Ringkasan Hukum dan Faedah dari Tafsir Ibnu Katsir
Secara keseluruhan, Tafsir Surat Al-Fatihah oleh Ibnu Katsir bukan sekadar terjemahan, melainkan fondasi pemahaman Tauhid, Ibadah, dan Permintaan Hidayah. Berikut adalah beberapa faedah hukum dan akidah yang sangat ditekankan:
A. Tauhid dan Akidah
Al-Fatihah adalah ringkasan sempurna dari tauhid. Ayat 2 (Rabbil-‘Alamin) menetapkan Tauhid Rububiyah (pengesaan Allah sebagai Pencipta dan Pemelihara). Ayat 5 (Iyyaka Na’budu) menetapkan Tauhid Uluhiyah (pengesaan Allah sebagai satu-satunya yang berhak disembah). Ayat 1 dan 3 (Ar-Rahman Ar-Rahim) menetapkan Tauhid Asma wa Sifat (pengesaan Allah dalam Nama dan Sifat-Nya yang sempurna).

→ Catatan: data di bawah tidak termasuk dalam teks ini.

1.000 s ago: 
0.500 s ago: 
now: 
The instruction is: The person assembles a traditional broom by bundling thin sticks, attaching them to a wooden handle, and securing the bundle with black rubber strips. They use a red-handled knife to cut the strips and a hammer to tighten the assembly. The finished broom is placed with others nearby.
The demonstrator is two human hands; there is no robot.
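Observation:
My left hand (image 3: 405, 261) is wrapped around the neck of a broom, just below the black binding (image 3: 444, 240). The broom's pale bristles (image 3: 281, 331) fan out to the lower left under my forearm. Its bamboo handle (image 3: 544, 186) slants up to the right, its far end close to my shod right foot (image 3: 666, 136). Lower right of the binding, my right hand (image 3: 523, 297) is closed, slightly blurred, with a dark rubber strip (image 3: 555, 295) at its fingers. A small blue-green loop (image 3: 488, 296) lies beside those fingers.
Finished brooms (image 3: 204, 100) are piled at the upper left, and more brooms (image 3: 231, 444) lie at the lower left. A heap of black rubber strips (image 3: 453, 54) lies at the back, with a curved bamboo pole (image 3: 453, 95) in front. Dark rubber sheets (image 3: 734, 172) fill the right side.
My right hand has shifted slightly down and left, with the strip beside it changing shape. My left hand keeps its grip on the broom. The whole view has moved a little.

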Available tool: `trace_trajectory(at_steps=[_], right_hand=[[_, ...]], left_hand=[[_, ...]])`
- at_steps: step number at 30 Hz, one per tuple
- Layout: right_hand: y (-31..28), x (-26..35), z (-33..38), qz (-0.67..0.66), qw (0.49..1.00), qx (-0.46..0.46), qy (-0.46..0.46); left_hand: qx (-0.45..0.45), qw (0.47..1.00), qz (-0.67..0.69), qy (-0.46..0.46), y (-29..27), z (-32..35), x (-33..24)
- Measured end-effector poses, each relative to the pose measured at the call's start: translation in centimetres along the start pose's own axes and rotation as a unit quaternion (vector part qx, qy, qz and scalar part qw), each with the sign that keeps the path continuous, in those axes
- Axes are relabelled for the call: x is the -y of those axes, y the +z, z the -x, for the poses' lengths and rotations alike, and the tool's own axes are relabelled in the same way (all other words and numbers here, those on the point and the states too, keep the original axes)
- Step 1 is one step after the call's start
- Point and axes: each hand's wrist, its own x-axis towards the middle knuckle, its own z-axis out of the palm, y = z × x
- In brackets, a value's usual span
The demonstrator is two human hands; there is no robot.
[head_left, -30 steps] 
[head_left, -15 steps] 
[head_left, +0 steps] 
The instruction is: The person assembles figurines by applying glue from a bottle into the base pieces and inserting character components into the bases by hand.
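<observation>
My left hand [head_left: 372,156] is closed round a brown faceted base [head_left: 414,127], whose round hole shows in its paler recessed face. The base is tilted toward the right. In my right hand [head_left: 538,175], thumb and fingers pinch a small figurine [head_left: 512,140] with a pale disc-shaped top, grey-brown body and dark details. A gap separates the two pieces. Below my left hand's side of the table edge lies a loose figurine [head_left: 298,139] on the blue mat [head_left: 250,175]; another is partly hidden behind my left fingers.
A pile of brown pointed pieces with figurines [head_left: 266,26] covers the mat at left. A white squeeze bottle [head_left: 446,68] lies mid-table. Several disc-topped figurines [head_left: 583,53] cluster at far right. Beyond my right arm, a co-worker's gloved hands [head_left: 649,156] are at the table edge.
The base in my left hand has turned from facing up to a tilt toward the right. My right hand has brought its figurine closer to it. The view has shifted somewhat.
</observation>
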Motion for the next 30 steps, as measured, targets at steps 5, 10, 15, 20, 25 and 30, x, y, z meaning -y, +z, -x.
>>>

Seluruh surat adalah penolakan terhadap syirik dalam segala bentuknya, baik dalam niat (ibadah) maupun dalam mencari pertolongan (isti’anah).
B. Fiqh (Hukum) Shalat
Penekanan terbesar dalam tafsir ini adalah bahwa Al-Fatihah adalah rukun utama dalam shalat. Pendapat bahwa shalat tidak sah tanpa membacanya didukung kuat oleh Hadits, dan Ibnu Katsir menunjukkan bahwa ini adalah pandangan mayoritas ulama, termasuk Imam Syafi'i, Imam Ahmad, dan Maliki (meski terdapat perdebatan tentang Basmalah).
C. Prinsip Keseimbangan
Surat ini mengajarkan keseimbangan dalam beragama. Empat ayat pertama (pujian dan pengagungan) memberikan pengetahuan tentang keagungan Allah, menumbuhkan rasa takut (khauf). Tiga ayat terakhir (permohonan) menumbuhkan harapan (raja’). Seorang mukmin harus senantiasa berada di antara khauf dan raja’, tidak berputus asa dari rahmat-Nya, namun juga tidak merasa aman dari azab-Nya.
D. Sifat Doa yang Komprehensif
Doa dalam Al-Fatihah (Ayat 6 dan 7) adalah doa yang paling utama karena ia memprioritaskan hidayah spiritual di atas kepentingan materi duniawi. Hidayah menuju Siratal Mustaqim adalah jaminan kebahagiaan abadi, yang secara otomatis mencakup segala kebaikan dunia.
E. Kewaspadaan terhadap Penyimpangan
Peringatan terhadap dua kelompok penyimpang (yang dimurkai dan yang sesat) mengajarkan perlunya hamba menggabungkan ilmu yang benar (untuk menghindari kesesatan ala Nasrani) dan amalan yang ikhlas (untuk menghindari kemurkaan ala Yahudi). Ini adalah kaidah metodologi (manhaj) bagi setiap Muslim.
Pemahaman yang mendalam terhadap Surat Al-Fatihah, sebagaimana diuraikan oleh Imam Ibnu Katsir, mengungkapkan bahwa surat ini adalah kunci menuju kehidupan yang berlandaskan tauhid murni dan kepatuhan yang utuh. Ia adalah ruh shalat dan ringkasan seluruh ajaran Al-Qur'an. Setiap pengulangan bacaan Al-Fatihah dalam shalat adalah pembaruan janji tauhid, permohonan hidayah, dan pengakuan atas kekuasaan mutlak Allah di dunia dan akhirat.
Demikianlah ringkasan tafsir Surat Al-Fatihah berdasarkan kajian Imam Al-Hafizh Imaduddin Abul Fida' Ismail bin Umar bin Katsir Ad-Dimasyqi (Ibnu Katsir).